Nathan shrugged. “I assume that tomorrow is just for show. Zarnecki will give me a scar—a warning. He isn’t disposed to homicide. But we all know what happens to people who don’t take hints. They get hinted at harder. People can get hurt, you know. Accidents, I believe, is the correct euphemism. Then again, maybe we could be attacked by dissidents or rebels—so that a very surprised and injured Philip can make profuse apologies and tell us that it shows how necessary law and order is.”
“You make it sound like gangsterism,” said Karen.
“The politics of intimidation,” he corrected her. “It’s only gangsterism when criminals do it.”
“So what do we do?” asked Pete. “Pull out?”
“Maybe,” said Nathan. “It could be the best course. On the other hand, there may be room for a little haggling yet. Zarnecki wants something from us before we go, if you remember.”
“The code,” I said.
“Precisely. So the situation is a little more complicated than simply wanting us gone. They’d like us out of the way...but they’d also like to use us, if they can. And while they’re trying to play it both ways, we have a breathing space.”
“Now wait just a minute,” I said. “All
this is fine—but it’s also very speculative. You may see potential for doing a little double-dealing, but for the moment I can see potential for your getting yourself killed. How can you be sure Zarnecki only intends to put on a demonstration tomorrow?”
“He’s not just a killer,” said Nathan. “And to him, a duel isn’t just an excuse for a quick burst of violence. To you, it may seem like a joke, but here dueling is meaningful.”
“It’s still the twenty-fourth century here,” said Karen. “Even if the technology looks more like the nineteenth.”
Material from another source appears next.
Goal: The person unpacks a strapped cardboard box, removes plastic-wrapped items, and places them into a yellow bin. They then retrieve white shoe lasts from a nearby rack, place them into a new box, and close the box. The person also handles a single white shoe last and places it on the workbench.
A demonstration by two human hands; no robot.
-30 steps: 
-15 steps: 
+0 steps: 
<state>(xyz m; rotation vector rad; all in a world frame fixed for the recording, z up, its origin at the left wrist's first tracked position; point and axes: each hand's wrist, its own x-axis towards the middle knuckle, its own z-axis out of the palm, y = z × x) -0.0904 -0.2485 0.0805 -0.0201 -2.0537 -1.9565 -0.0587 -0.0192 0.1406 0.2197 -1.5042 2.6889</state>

“That’s not the point,” said Nathan. “Technology has nothing to do with it. Dueling is a social institution linked to certain sociopolitical circumstances. On Earth, societies are integrated to the extent that the state takes over all the responsibilities of protecting the individual and his property. In case of assault or theft the police and the courts are the only legal channel of recrimination. But that’s only possible where there’s a high degree of social organization, whether the government is autocratic or democratic. Here, we have a population much more widely dispersed, with individual communities much less highly organized; Despite the elementary divisions of labor here villages and families are still in large measure divorced and independent from the support of the whole social organism. There’s a police force and there are courts, but to a large extent the responsibility for the protection of the individual, his family and his property rests with him.
“In barbaric societies the principal instrument of restitution and revenge is the blood-feud. In societies more civilized that becomes ritualized and less deadly—it becomes a system of personal honor, where questions are settled by a contest whose outcome is final. The escalation of the blood-feud, with whole families being entangled in bloody conflicts down the generations, is subverted. What’s more, in a situation where a small aristocracy defined by family ties rules over a large commonalty, the dueling system may become a useful tool in social control. If dueling is accepted among the aristocracy as a means of settling disputes while disputes in the lower classes are supposedly to be settled by the courts, members of the aristocracy not being expected to demean themselves by fighting with those beneath them, then effectively the lower classes have no means of redress at all with respect to injuries sustained at the hands of aristocracy. In a situation such as we have in this colony...dueling means something. It’s very important.”